| PROBLEM STATEMENT |
Retype, without alteration, each line from the line containing "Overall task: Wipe" to the final line of the records.

Items from a dataset:
--- START ---

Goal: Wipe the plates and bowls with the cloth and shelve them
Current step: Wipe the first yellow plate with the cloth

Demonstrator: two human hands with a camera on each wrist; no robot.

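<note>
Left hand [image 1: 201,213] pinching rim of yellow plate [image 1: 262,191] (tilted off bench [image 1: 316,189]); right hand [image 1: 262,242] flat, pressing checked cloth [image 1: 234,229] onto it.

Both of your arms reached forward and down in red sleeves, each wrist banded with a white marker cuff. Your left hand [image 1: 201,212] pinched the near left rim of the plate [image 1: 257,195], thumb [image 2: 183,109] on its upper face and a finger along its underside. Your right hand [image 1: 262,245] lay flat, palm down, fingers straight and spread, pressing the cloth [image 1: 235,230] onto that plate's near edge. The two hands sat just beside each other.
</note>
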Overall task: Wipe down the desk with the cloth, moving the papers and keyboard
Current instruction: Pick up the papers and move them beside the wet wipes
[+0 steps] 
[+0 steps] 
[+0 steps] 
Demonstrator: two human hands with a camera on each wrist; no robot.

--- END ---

| RESPONSE BELOW |
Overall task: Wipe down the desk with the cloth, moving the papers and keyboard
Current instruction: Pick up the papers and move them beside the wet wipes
[+0 steps] 
[+0 steps] 
[+0 steps] 
Demonstrator: two human hands with a camera on each wrist; no robot.

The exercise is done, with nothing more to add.